**PROBLEM TO WORK ON**
Only the lines below from the one containing "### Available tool" to the one containing "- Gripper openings" should be repeated, both included and unchanged.

Extracted data entries
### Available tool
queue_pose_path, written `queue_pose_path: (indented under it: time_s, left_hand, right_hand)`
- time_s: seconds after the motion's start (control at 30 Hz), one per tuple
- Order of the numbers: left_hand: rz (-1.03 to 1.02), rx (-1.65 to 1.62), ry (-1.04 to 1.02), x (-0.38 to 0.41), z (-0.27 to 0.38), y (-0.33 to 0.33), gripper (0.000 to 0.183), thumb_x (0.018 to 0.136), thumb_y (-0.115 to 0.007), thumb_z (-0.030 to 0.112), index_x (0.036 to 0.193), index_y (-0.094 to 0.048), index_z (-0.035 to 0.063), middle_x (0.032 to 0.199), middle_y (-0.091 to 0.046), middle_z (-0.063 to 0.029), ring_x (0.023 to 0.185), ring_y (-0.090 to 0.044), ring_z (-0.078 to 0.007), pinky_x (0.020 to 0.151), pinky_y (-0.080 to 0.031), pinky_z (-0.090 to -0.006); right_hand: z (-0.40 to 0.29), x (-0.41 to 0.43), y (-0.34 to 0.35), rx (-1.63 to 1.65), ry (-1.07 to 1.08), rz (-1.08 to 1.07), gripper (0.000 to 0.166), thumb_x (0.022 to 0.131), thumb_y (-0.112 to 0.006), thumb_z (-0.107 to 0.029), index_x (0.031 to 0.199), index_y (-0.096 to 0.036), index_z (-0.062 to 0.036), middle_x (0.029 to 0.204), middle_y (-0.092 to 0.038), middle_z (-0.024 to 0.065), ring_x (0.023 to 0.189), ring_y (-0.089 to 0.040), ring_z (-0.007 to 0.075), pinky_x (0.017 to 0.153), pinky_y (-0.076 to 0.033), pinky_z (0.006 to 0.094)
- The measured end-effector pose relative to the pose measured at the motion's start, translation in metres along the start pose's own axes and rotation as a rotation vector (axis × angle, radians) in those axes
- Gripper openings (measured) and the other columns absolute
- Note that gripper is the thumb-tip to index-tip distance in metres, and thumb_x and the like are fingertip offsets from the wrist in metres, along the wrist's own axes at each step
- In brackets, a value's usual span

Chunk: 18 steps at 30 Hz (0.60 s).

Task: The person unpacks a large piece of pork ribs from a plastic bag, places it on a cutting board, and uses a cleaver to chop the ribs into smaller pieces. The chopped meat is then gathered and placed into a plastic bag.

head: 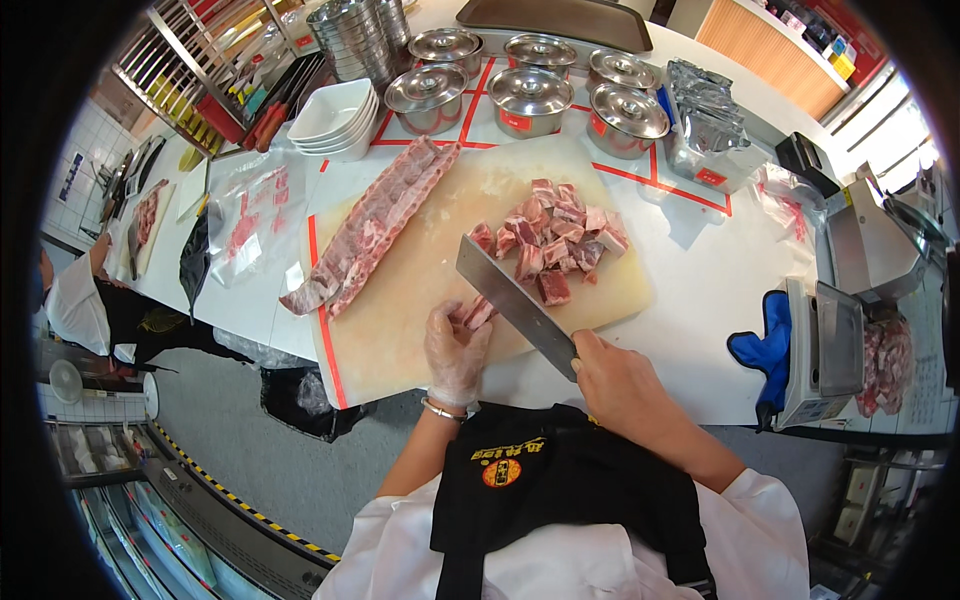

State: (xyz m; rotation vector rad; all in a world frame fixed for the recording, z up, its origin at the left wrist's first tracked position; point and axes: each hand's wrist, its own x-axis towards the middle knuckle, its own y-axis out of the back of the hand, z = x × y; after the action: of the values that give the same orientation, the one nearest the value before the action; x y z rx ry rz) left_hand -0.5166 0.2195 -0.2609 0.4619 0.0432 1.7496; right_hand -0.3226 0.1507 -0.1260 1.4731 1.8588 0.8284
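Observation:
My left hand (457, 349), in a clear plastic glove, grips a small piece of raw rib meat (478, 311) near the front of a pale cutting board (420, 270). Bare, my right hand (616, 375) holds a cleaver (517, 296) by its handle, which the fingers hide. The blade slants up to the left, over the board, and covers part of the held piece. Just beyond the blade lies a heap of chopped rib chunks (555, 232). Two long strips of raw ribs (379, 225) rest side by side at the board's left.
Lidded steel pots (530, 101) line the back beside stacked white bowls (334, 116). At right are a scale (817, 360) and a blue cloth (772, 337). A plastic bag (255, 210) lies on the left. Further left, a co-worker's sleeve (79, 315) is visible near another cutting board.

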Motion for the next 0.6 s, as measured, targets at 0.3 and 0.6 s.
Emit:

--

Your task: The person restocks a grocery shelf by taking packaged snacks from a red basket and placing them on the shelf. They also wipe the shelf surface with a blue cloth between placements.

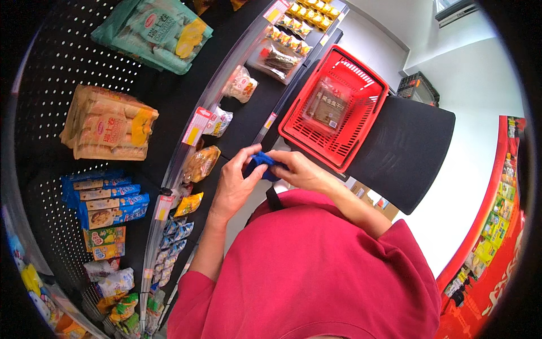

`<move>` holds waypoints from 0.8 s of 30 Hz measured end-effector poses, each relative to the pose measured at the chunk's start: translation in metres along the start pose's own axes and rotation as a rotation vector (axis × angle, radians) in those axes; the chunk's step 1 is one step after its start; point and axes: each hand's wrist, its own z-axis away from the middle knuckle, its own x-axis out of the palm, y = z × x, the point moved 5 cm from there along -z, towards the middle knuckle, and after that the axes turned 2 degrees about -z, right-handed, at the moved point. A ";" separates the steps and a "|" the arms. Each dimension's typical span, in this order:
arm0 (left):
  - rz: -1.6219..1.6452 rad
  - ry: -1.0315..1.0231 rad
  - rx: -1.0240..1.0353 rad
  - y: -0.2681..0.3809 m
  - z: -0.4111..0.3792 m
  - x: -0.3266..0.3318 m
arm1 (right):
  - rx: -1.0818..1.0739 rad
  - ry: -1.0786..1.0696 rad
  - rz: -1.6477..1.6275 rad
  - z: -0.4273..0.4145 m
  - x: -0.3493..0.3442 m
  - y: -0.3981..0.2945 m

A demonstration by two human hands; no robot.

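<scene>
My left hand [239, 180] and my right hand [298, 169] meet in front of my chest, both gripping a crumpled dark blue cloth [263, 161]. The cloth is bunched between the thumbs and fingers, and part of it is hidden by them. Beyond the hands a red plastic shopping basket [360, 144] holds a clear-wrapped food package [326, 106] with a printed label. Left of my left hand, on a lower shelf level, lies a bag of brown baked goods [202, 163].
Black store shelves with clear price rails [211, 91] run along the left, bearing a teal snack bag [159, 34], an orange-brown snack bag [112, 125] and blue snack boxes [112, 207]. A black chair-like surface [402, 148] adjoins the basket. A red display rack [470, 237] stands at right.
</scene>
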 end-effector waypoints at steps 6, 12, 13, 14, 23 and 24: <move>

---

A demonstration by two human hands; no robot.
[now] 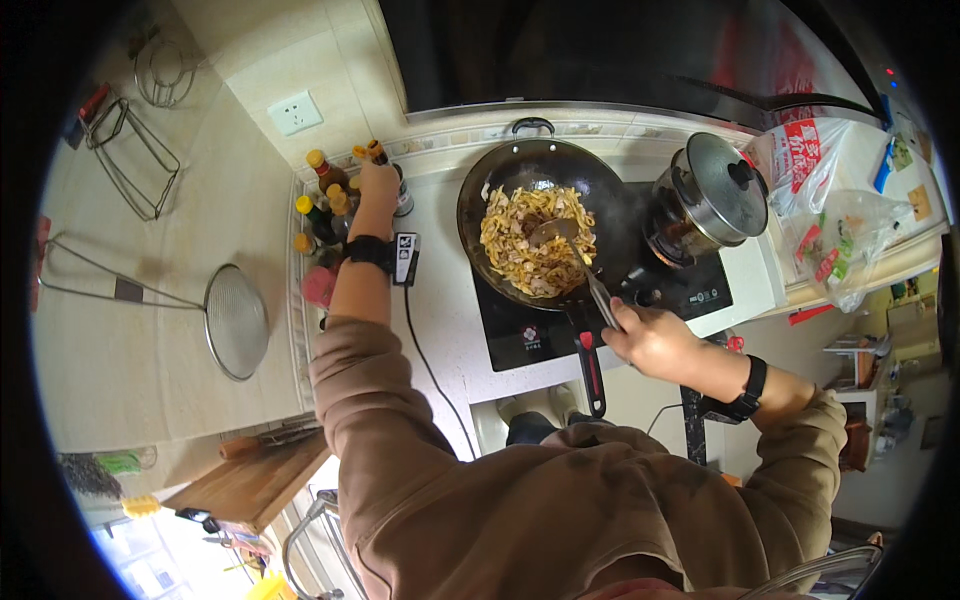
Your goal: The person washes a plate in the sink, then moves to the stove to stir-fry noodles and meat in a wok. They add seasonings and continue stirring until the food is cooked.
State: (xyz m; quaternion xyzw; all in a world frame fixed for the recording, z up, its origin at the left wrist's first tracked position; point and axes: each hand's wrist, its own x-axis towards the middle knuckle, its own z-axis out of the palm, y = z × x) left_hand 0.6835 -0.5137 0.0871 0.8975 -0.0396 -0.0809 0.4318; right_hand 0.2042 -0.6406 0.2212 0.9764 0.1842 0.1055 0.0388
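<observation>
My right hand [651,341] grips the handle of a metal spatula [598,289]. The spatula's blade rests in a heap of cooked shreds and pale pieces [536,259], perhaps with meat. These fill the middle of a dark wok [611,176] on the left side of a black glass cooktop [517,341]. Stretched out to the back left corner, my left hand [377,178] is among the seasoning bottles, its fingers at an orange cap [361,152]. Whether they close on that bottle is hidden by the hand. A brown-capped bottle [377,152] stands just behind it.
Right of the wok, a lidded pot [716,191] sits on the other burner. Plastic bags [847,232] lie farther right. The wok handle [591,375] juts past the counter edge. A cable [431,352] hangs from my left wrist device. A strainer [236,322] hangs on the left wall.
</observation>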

**ANSWER FOR THE TASK**
### Available tool
queue_pose_path, written `queue_pose_path: (indented under it: time_s, left_hand, right_hand)`
- time_s: seconds after the motion's start (control at 30 Hz), one per tuple
- Order of the numbers: left_hand: rz (-1.03 to 1.02), rx (-1.65 to 1.62), ry (-1.04 to 1.02), x (-0.38 to 0.41), z (-0.27 to 0.38), y (-0.33 to 0.33), gripper (0.000 to 0.183), thumb_x (0.018 to 0.136), thumb_y (-0.115 to 0.007), thumb_z (-0.030 to 0.112), index_x (0.036 to 0.193), index_y (-0.094 to 0.048), index_z (-0.035 to 0.063), middle_x (0.032 to 0.199), middle_y (-0.091 to 0.046), middle_z (-0.063 to 0.029), ring_x (0.023 to 0.185), ring_y (-0.090 to 0.044), ring_z (-0.078 to 0.007), pinky_x (0.020 to 0.151), pinky_y (-0.080 to 0.031), pinky_z (-0.090 to -0.006); right_hand: z (-0.40 to 0.29), x (-0.41 to 0.43), y (-0.34 to 0.35), rx (-1.63 to 1.65), ry (-1.07 to 1.08), rz (-1.08 to 1.07), gripper (0.000 to 0.166), thumb_x (0.022 to 0.131), thumb_y (-0.112 to 0.006), thumb_z (-0.107 to 0.029), index_x (0.031 to 0.199), index_y (-0.096 to 0.036), index_z (-0.062 to 0.036), middle_x (0.029 to 0.204), middle_y (-0.092 to 0.038), middle_z (-0.024 to 0.065), ring_x (0.023 to 0.189), ring_y (-0.089 to 0.040), ring_z (-0.007 to 0.075), pinky_x (0.017 to 0.153), pinky_y (-0.076 to 0.033), pinky_z (0.006 to 0.094)
- The measured end-effector pose relative to the pose measured at the motion's start, translation in metres along the start pose's own axes and rotation as a rotation vector (axis × angle, radians) in those axes
- Gripper openings (measured) and the other columns absolute

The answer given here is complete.